WebSocket upgrade request to PD endpoint
Followed by large binary payload (> 1KB)
From non-worker IP address

Incident Response Recommendations

If exploitation is suspected:

Immediately isolate the host.
Capture volatile memory if possible.
Collect application logs and WebSocket traffic logs.
Review process execution history.
Rotate API keys and credentials.
Rebuild the system from trusted images.
Validate no persistence mechanisms remain.

Simply restarting the service is not sufficient.

Mitigation

Immediate Mitigation

Block external access to PD master ports at firewall level.
Restrict access to trusted worker IPs only.
Disable PD mode temporarily if possible.

Permanent Fix

Unsafe deserialization using pickle.loads() was removed and replaced with safer serialization mechanisms in the patched version.

All deployments should upgrade immediately.

Official Patch / Upgrade

Upgrade to the latest patched release of LightLLM from the official repository:

Official Repository & Releases Page:
https://github.com/ModelTC/LightLLM/releases

Upgrade using:

pip install --upgrade lightllm

Or deploy the latest container image from the official repository.
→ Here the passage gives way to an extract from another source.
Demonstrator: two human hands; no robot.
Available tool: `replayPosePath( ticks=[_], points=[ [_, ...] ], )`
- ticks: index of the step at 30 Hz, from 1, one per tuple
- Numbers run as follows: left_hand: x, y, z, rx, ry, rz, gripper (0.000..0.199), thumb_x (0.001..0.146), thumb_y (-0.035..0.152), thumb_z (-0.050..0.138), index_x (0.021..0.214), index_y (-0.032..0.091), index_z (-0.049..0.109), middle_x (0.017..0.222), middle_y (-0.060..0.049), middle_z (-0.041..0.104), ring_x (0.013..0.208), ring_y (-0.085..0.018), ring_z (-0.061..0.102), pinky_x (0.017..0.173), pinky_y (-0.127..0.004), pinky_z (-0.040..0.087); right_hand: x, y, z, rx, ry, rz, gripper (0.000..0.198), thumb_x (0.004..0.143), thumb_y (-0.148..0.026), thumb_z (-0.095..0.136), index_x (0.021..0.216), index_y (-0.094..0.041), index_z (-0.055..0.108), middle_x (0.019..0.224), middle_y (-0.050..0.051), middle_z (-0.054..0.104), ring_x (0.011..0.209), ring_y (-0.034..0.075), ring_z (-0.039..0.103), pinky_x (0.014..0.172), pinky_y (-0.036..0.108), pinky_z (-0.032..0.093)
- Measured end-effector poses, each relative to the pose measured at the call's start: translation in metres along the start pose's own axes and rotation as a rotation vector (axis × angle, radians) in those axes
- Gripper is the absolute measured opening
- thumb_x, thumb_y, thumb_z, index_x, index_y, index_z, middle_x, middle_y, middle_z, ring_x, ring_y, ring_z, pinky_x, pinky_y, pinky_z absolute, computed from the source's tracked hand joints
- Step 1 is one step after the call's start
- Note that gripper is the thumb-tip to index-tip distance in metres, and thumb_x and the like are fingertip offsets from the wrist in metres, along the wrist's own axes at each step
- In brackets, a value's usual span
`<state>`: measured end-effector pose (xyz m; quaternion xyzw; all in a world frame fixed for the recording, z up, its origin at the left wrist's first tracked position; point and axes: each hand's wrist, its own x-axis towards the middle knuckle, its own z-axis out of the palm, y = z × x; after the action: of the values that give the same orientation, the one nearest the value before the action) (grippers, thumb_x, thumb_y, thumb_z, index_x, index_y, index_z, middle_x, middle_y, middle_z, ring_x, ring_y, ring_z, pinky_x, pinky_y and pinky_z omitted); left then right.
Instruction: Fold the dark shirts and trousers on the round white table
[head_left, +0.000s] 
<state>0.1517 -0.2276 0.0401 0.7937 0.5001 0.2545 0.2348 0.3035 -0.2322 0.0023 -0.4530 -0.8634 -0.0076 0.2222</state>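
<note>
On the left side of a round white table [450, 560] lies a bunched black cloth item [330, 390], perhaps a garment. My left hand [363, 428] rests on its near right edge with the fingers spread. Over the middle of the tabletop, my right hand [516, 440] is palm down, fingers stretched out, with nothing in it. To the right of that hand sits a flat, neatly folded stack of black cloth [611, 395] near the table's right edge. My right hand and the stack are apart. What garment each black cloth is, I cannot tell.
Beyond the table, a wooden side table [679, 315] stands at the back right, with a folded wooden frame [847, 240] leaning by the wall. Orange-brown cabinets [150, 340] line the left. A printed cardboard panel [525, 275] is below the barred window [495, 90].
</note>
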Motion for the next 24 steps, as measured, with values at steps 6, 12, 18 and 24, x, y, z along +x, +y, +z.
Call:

Only official releases from the LightLLM GitHub repository should be trusted.

Security Hardening Recommendations

Never expose PD master directly to the internet.
Enforce mutual TLS between nodes.
Implement authentication tokens for worker registration.
Use network segmentation.
Monitor for unsafe deserialization patterns in code reviews.
Disable pickle for any network boundary.

Risk Summary

This vulnerability represents a textbook unsafe deserialization issue with full remote code execution impact. Because authentication was not required and the service was network-accessible by design, exploitation difficulty was low. Public research has already demonstrated real-world exploitability.

Organizations running distributed inference clusters should treat this vulnerability as high priority and verify that no exposed PD master instances remain unpatched.